Quote the whole listing word for word, please.

—————

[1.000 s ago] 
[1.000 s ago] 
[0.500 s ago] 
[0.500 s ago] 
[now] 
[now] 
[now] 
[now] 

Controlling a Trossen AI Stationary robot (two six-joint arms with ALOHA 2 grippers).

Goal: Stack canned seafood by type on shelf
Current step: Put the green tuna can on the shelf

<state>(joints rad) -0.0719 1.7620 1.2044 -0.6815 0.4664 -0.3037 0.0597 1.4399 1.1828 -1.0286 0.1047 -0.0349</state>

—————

### REPLY TO THE EXERCISE
[1.000 s ago] 
[1.000 s ago] 
[0.500 s ago] 
[0.500 s ago] 
[now] 
[now] 
[now] 
[now] 

Controlling a Trossen AI Stationary robot (two six-joint arms with ALOHA 2 grippers).

Goal: Stack canned seafood by type on shelf
Current step: Put the green tuna can on the shelf

<state>(joints rad) -0.0719 1.7620 1.2044 -0.6815 0.4664 -0.3037 0.0597 1.4399 1.1828 -1.0286 0.1047 -0.0349</state>

Nothing else is needed to finish the exercise.